Estimated Reading Time : 5 minutes 02 seconds

My Rating : 1 out of 5 stars

My Recommendation : Avoid it at all costs.

Kong : Skull Island, written by Dan Gilroy (among others) and directed by Jordan Vogt-Roberts, is a story set in 1973 at the end of the Vietnam war, where a group of scientists and a U.S. Army helicopter squadron fresh off their tour of Vietnam, head to the mysterious Skull Island to do geological research. The film stars Brie Larson, Tom Hiddleston, John Goodman, Samuel L. Jackson and Corey Hawkins.

I enjoy monster movies, I readily admit that, hell, I am such a nerd that I even waited in line to see Toho's Shin Godzilla last year. But holy monkey balls, I did not enjoy Kong: Skull Island, not even a little bit. Good gracious is this thing a disaster area. Going to the zoo and watching monkeys throw poop at one another, and at me, would be considerably more entertaining than this garbage.

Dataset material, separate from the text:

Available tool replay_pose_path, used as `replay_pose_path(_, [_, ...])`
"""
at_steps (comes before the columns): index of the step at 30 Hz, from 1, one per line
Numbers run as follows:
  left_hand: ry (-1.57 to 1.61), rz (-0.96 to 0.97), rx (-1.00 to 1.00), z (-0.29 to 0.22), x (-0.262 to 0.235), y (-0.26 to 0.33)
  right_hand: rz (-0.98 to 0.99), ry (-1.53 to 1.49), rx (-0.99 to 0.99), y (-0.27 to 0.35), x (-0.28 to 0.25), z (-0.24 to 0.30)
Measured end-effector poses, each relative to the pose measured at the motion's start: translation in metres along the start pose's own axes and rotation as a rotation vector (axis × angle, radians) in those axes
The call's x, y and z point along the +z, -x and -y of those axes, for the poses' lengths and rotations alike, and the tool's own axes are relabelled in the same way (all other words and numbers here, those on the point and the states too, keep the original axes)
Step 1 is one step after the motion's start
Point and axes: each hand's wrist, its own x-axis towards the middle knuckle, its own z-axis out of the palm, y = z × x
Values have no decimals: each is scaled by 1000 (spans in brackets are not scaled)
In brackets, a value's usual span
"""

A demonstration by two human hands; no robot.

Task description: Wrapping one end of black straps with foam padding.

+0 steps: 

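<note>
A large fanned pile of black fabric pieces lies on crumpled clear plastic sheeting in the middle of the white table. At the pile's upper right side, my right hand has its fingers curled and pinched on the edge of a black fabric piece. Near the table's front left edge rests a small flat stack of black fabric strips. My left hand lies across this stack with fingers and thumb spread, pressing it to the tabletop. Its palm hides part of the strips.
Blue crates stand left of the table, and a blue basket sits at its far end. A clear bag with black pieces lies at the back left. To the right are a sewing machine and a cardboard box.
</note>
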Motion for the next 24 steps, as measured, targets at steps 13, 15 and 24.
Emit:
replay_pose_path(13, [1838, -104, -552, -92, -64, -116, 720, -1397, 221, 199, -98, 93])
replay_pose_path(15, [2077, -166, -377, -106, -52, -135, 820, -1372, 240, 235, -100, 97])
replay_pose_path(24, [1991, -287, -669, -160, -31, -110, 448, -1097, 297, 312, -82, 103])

I get what director Vogt-Roberts was trying to do, I really do, but he fails miserably. Roberts is sort of paying homage to Apocalypse Now and trying to make a political statement about monsters in our world and the unintended consequences of our actions (one of the earliest lines in the film is "Washington will never be as screwed up as it is now -1973" wink-wink)…but all of that stuff gets pulled under by the tsunami of sewage that is Kong: Skull Island.

The story is relentlessly idiotic, the acting atrocious and the monsters…Kong being the exception, are laughable. This movie is so poorly written, directed and acted it is miraculous. It is difficult to articulate how much I loathed this film. In comparison to other Kong movies, Kong: Skull Island makes King Kong (1976) with Jessica Lange and Jeff Bridges look like Gone with the Wind, and it makes Peter Jackson's 2005 King Kong look like Chinatown

Brie Larson stars as Mason Weaver, a photo-journalist who tags along for the expedition, and I know that she has exactly one more Best Actress Oscar than I do and everything but,  except for her award winning performance in Room, she has been mind numbingly awful in everything she does (oh wait…I take that back...she was good in Short Term 12). I know that acting in terrible movies is an extremely difficult thing to do…but still, the question begs to be asked…is Brie Larson a shitty actress? If you watch her work in Kong and in Trainwreck, the answer is an uncomfortable yes. All Larson seems to do is recite her lines in as wooden and robotic a way as possible and then occasionally flash her million dollar smile. Brie Larson is very good at being charming and beautiful, but it is dawning on me that she isn't very good at acting. 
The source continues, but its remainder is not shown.